PROBLEM REQUIREMENTS: Return all the entries exactly, keeping pictures out.

Records from a data collection:

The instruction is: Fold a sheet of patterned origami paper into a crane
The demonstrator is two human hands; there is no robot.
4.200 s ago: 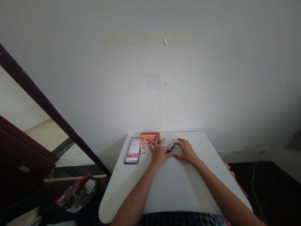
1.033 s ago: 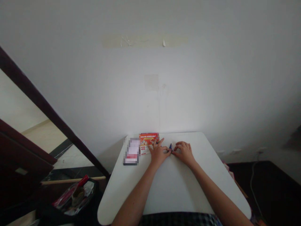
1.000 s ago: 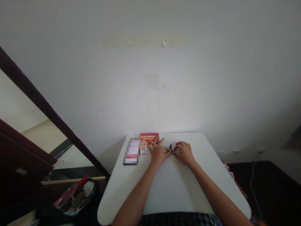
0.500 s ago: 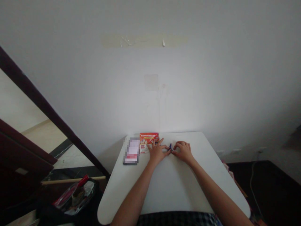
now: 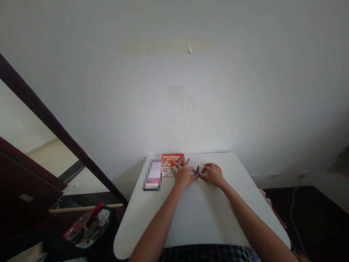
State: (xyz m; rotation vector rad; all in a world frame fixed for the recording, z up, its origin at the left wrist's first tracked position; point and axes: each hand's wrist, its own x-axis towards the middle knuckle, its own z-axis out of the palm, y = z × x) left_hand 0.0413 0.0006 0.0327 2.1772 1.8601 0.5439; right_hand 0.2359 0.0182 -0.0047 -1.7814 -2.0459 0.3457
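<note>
A small dark blue-purple pointed piece [image 5: 197, 171], perhaps folded paper, is held low over the far half of the white table [image 5: 199, 218]. My left hand [image 5: 184, 175] pinches its left side between thumb and index finger, the other fingers spread. From the right, my right hand [image 5: 214, 174] pinches its lower right edge, fingers curled. The piece's exact kind is too small to make out. Just behind my left hand lies a red and white printed card or packet [image 5: 171, 160], partly covered by my fingers.
A phone [image 5: 153, 176] with a blurred-out screen lies at the table's left. The wall [image 5: 174, 120] rises directly behind the table. On the floor at left stands an open bag [image 5: 91, 225] with assorted items. A cable [image 5: 292, 211] hangs at right.
Both hands stay almost in place, still pinching the small dark piece. Its shape between the fingers looks slightly different; the view has shifted very little.
</note>
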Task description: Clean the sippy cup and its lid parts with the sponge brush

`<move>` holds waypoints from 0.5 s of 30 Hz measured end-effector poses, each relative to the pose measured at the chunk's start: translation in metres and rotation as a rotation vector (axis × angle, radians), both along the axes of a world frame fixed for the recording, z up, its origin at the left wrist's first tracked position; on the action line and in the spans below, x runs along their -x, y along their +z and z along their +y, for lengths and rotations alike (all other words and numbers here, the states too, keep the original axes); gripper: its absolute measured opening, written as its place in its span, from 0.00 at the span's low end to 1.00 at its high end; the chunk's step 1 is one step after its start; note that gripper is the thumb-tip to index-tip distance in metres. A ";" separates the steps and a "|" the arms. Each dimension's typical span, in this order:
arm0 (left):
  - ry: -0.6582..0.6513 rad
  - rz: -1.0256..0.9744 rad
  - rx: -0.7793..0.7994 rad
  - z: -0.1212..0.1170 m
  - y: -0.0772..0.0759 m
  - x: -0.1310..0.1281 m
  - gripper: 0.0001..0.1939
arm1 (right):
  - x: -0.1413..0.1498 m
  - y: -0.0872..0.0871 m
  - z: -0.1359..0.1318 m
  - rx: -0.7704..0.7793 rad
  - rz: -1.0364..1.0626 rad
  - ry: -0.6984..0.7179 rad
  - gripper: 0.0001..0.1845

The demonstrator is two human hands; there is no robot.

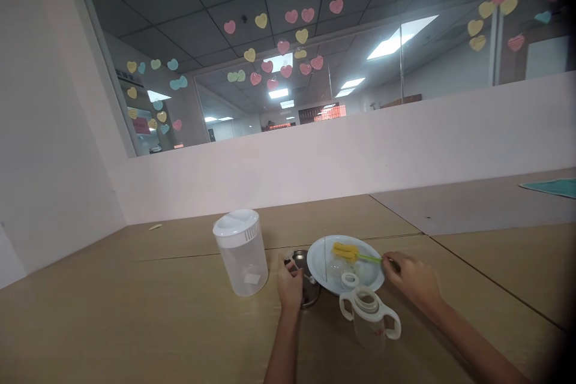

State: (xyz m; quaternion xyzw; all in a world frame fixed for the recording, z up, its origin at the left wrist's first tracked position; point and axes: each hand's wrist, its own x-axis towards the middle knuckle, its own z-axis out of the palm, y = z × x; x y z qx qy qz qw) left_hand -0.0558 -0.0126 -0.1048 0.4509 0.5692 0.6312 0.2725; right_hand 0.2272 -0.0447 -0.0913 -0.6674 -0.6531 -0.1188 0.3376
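Between the fingers of my left hand [290, 288] is a thin, pale drinking straw [300, 271] with a small knob at its lower end. Right under it lies a round, dark metal dish [310, 295], partly covered by that hand. My right hand [411, 279] pinches the green handle of a yellow sponge brush [345, 252], whose head is over a pale blue plate [317, 252]. On the plate are a white ring [350, 279] and a clear domed piece [334, 268]. Just in front, a clear cup with two white handles [369, 319] stands upright with its top uncovered.
Left of my hands stands a translucent white-lidded pitcher [243, 255]. A small flat scrap [155, 227] lies near the wall, and a teal cloth or mat [551, 187] is at the far right. A white wall [288, 174] with a window rises behind the wooden table [135, 312].
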 end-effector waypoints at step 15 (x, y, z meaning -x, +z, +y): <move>0.010 0.742 0.005 -0.011 0.012 0.004 0.20 | 0.001 0.003 -0.002 0.016 0.015 -0.057 0.16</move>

REPLY TO THE EXERCISE:
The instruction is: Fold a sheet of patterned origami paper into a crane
The demonstrator is two human hands; there is no robot.
4.200 s ago: 
1.033 s ago: 
1.000 s ago: 
0.500 s ago: 
now: 
State: (xyz m; rotation vector rad; all in a world frame fixed for the recording, z up, its origin at the left wrist's first tracked position; point and axes: each hand's wrist, its own x-axis towards the middle knuckle, its own z-axis out of the palm, y = z × x) left_hand 0.0413 0.0006 0.0327 2.1772 1.8601 0.5439; right_hand 0.2359 0.0182 -0.0047 -1.7814 -2.0459 0.3457
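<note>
A small dark blue-purple pointed piece [image 5: 197, 171], perhaps folded paper, is held low over the far half of the white table [image 5: 199, 218]. My left hand [image 5: 184, 175] pinches its left side between thumb and index finger, the other fingers spread. From the right, my right hand [image 5: 214, 174] pinches its lower right edge, fingers curled. The piece's exact kind is too small to make out. Just behind my left hand lies a red and white printed card or packet [image 5: 171, 160], partly covered by my fingers.
A phone [image 5: 153, 176] with a blurred-out screen lies at the table's left. The wall [image 5: 174, 120] rises directly behind the table. On the floor at left stands an open bag [image 5: 91, 225] with assorted items. A cable [image 5: 292, 211] hangs at right.
Both hands stay almost in place, still pinching the small dark piece. Its shape between the fingers looks slightly different; the view has shifted very little.
</note>
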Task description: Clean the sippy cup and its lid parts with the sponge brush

`<move>` holds waypoints from 0.5 s of 30 Hz measured end-effector poses, each relative to the pose measured at the chunk's start: translation in metres and rotation as a rotation vector (axis × angle, radians), both along the axes of a world frame fixed for the recording, z up, its origin at the left wrist's first tracked position; on the action line and in the spans below, x runs along their -x, y along their +z and z along their +y, for lengths and rotations alike (all other words and numbers here, the states too, keep the original axes); gripper: its absolute measured opening, written as its place in its span, from 0.00 at the span's low end to 1.00 at its high end; the chunk's step 1 is one step after its start; note that gripper is the thumb-tip to index-tip distance in metres. A ";" separates the steps and a "|" the arms. Each dimension's typical span, in this order:
arm0 (left):
  - ry: -0.6582..0.6513 rad
  - rz: -1.0256..0.9744 rad
  - rx: -0.7793..0.7994 rad
  - z: -0.1212..0.1170 m
  - y: -0.0772..0.0759 m
  - x: -0.1310..0.1281 m
  - gripper: 0.0001..0.1939
arm1 (right):
  - x: -0.1413..0.1498 m
  - y: -0.0872..0.0871 m
  - z: -0.1359..0.1318 m
  - rx: -0.7704..0.7793 rad
  - rz: -1.0364..1.0626 rad
  - ry: -0.6984..0.7179 rad
  - gripper: 0.0001..0.1845

The demonstrator is two human hands; there is no robot.


State: (xyz m; quaternion xyzw; all in a world frame fixed for the recording, z up, its origin at the left wrist's first tracked position; point and axes: each hand's wrist, its own x-axis towards the middle knuckle, its own z-axis out of the palm, y = z × x; x y z qx qy qz qw) left_hand -0.0558 -0.0126 -0.1048 0.4509 0.5692 0.6312 0.2725; right_hand 0.2272 -0.0447 -0.0913 -0.6674 -0.6531 -0.1188 0.3376
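Between the fingers of my left hand [290, 288] is a thin, pale drinking straw [300, 271] with a small knob at its lower end. Right under it lies a round, dark metal dish [310, 295], partly covered by that hand. My right hand [411, 279] pinches the green handle of a yellow sponge brush [345, 252], whose head is over a pale blue plate [317, 252]. On the plate are a white ring [350, 279] and a clear domed piece [334, 268]. Just in front, a clear cup with two white handles [369, 319] stands upright with its top uncovered.
Left of my hands stands a translucent white-lidded pitcher [243, 255]. A small flat scrap [155, 227] lies near the wall, and a teal cloth or mat [551, 187] is at the far right. A white wall [288, 174] with a window rises behind the wooden table [135, 312].
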 end-effector waypoints at step 15 (x, y, z meaning -x, +z, +y): <move>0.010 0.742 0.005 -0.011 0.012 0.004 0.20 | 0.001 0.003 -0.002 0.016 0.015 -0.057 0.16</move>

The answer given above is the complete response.